Typically developing children demonstrated a preference for focusing on the eyes rather than the mouths of children's faces, and on emoticon mouth representations rather than eyes for depictions of happy faces. Conversely, children with ASD did not show such distinctions. Moreover, the viewing pattern could predict higher adaptive abilities and was associated with lower severity scores for autistic symptoms.

In the TD group, previous research has underscored the significance of the eye region in recognizing real facial expressions (Royer et al., 2018). Studies have shown that placing a greater emphasis on the eye region is linked to improved face recognition abilities in typically developing individuals (Royer et al., 2018). Conversely, emoticons are distinguished by their use of symbolic representation, particularly in the depiction of mouth features (Cherbonnier & Michinov, 2022). While many emoticons share similar punctuation marks for the eyes (colon) and nose (dash), the symbol used for the mouth plays a crucial role in differentiating between emoticon expressions. For instance, the:-) emoticon can be used with or without the nose, maintaining the same expression, and a similar effect can be achieved by substituting the colon with the number eight (8) in 8-). Furthermore, altering the mouth of an emoticon, as seen in the shift from:-) to:-D, can signal a difference in the intensity of expression. The distinction in facial expression between:-(and:-P is attributed to a single element change, demonstrating the pivotal role of mouth punctuation in constructing distinct emoticon expressions. However, an exception to this trend is the;-) emoticon—distinct from the:-)—where the punctuation for the eyes significantly alters the facial expression. This characteristic feature of emoticons may suggest a standardized approach that aids in comprehending the construction of diverse expressions across different emoticons (Cherbonnier & Michinov, 2022). Our results are consistent with previous findings in the TD group. Nevertheless, the current patterns in Asian societies may be unique. Further research is necessary to compare cultural differences between Asian can Caucasian.
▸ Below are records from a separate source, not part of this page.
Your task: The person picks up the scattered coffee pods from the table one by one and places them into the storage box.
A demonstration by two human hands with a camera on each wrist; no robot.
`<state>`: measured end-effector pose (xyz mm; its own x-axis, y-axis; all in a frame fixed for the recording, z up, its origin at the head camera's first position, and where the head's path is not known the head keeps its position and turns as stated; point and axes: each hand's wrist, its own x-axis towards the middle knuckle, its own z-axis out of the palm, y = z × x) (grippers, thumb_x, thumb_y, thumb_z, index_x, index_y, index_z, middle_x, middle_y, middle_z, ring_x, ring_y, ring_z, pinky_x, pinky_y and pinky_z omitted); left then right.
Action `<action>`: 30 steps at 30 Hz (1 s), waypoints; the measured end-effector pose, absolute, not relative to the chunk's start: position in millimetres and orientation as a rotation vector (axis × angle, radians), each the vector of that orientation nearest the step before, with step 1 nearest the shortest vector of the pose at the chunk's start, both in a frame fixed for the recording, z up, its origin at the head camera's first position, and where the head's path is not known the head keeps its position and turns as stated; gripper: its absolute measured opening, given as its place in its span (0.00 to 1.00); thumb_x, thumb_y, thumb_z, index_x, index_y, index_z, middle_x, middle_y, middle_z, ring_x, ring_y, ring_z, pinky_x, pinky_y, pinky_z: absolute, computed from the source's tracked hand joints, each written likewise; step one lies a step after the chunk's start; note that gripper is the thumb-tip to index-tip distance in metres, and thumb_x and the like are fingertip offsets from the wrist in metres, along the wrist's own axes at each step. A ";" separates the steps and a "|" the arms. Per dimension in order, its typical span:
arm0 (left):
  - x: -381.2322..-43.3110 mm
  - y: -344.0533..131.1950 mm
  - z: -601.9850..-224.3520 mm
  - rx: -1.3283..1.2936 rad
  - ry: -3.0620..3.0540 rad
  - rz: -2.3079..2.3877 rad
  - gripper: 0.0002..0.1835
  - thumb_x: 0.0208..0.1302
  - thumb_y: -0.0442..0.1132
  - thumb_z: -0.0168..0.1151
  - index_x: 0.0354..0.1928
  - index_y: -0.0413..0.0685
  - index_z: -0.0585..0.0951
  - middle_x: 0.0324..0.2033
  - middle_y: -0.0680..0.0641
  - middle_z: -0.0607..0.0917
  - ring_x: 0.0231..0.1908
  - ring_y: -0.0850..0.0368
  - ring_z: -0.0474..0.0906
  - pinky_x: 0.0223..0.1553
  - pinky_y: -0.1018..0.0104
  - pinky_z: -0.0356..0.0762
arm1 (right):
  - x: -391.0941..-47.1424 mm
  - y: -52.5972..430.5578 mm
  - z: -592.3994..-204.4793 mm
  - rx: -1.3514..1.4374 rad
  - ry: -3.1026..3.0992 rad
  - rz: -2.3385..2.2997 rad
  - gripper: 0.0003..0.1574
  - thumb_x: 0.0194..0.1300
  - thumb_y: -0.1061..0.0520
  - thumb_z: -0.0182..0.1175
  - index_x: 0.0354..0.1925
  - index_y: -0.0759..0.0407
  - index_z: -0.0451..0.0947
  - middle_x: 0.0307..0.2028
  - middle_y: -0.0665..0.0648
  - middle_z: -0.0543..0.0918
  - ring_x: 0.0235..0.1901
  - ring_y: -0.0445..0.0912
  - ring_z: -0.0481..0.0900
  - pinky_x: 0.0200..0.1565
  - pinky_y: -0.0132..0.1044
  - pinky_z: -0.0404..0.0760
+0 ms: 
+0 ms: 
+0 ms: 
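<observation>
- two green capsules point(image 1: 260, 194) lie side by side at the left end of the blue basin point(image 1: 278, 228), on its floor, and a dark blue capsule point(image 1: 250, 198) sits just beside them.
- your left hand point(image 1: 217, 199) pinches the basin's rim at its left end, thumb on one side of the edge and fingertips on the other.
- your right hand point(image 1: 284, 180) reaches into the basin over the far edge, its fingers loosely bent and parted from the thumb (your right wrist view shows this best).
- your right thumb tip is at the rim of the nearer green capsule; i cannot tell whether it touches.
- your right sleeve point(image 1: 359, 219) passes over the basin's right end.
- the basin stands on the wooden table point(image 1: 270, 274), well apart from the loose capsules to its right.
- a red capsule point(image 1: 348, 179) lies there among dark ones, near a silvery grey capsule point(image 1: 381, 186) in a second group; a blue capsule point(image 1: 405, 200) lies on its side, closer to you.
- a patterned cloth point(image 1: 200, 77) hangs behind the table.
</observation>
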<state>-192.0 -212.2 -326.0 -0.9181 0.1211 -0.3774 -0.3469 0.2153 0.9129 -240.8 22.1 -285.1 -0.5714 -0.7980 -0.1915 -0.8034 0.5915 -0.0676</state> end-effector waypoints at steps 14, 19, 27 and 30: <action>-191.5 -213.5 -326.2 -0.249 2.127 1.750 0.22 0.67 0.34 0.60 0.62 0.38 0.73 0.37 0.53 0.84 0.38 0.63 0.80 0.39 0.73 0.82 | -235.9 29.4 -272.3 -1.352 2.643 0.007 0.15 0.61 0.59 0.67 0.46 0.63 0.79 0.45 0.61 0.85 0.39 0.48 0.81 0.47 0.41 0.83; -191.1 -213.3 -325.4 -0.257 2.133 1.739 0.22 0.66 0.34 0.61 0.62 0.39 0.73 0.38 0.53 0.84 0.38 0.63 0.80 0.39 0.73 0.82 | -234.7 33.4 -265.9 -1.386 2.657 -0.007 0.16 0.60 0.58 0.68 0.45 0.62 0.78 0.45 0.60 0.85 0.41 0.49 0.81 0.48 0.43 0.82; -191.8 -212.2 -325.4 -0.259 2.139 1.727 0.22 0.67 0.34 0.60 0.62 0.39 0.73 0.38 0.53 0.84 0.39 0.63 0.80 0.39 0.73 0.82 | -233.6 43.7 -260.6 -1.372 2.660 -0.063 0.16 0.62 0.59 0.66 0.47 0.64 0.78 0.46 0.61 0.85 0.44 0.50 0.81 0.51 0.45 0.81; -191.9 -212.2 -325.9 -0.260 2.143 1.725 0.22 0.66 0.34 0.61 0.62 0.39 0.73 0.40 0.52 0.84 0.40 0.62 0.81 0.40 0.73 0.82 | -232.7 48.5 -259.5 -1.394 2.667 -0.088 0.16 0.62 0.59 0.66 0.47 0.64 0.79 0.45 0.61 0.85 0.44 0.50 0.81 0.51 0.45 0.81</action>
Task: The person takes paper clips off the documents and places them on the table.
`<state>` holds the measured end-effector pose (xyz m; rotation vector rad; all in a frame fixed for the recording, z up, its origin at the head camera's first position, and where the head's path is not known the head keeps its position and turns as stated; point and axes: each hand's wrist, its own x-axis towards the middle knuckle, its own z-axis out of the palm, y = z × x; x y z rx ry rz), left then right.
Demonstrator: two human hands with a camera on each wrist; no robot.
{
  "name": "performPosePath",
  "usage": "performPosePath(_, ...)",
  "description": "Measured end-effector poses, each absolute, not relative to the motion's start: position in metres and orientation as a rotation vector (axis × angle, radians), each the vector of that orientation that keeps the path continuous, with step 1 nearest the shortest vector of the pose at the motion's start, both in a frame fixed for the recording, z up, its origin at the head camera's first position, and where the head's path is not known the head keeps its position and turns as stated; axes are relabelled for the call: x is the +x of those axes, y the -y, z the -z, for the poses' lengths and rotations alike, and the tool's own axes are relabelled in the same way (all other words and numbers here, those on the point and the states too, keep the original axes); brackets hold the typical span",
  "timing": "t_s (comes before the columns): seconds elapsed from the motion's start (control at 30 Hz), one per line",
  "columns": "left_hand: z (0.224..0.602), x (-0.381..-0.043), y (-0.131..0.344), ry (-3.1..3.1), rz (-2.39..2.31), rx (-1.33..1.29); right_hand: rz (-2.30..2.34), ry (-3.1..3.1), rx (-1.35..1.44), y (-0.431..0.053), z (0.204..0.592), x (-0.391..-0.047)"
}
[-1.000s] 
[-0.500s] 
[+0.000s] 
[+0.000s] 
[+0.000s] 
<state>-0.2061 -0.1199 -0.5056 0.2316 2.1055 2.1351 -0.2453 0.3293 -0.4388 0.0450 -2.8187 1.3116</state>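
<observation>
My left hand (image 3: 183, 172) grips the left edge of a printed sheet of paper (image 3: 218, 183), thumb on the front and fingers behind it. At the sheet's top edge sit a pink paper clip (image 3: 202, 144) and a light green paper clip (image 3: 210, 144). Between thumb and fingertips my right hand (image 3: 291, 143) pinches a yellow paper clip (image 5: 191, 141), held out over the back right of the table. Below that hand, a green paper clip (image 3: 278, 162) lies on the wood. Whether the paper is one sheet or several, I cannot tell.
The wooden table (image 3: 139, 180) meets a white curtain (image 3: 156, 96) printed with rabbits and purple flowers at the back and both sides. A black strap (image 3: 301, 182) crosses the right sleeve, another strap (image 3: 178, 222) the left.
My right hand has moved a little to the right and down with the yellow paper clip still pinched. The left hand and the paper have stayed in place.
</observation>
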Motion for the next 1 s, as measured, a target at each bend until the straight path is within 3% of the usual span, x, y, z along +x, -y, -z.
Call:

Previous research on the gaze patterns of individuals with ASD in relation to emoticons or cartoons is limited. Emoticons are simplified human faces, but they carry less cognitive and social information than human faces. They have hyperbolic features and invoke social cognitive mechanisms (theory of mind), while also being processed efficiently like simple shapes, requiring minimal cognitive resources (Li et al., 2023). Silva et al. (2015) also discovered that autistic children showed a preference for cartoon faces over human faces when presented with an emotion recognition task. Our findings revealed that the ASD group spent a similar amount of time viewing emoticons compared to real children's faces, but exhibited a different viewing pattern, deviating from previous research (Silva et al., 2015; Atherton & Cross, 2018). This discrepancy may be attributed to individual differences between the participants in our study and those in previous research. The earlier studies included participants with high cognitive function or high autistic traits, indicating potentially greater theory of mind capability compared to the lower functioning participants in our current study.

Overall, current results tend to be inconsistent with the social motivation hypothesis in ASD and instead suggest that atypical patterns of gaze towards socially rewarding stimuli may reflect differences in perceptual processing and arousal. This means that instead of a lack of motivation, some autistic children may actually feel greater attention and arousal in response to socially rewarding stimuli which might help to reduce their anxiety (Yi et al., 2022). Consistent with our observation of increased responsiveness to social reward being associated with greater adaptive behavior difficulties and symptom severity in children with ASD, a review has shown a link between increased focus on the face/head and eye regions and improved social performance and reduced autism symptom severity (Riddiford et al., 2022). However, there are some limitations in the current study. The deeper reward-related brain regions, such as the nucleus accumbens and caudate, could not be recorded using fNIRS, and therefore, they may differ from the patterns of response we observed in the OFC.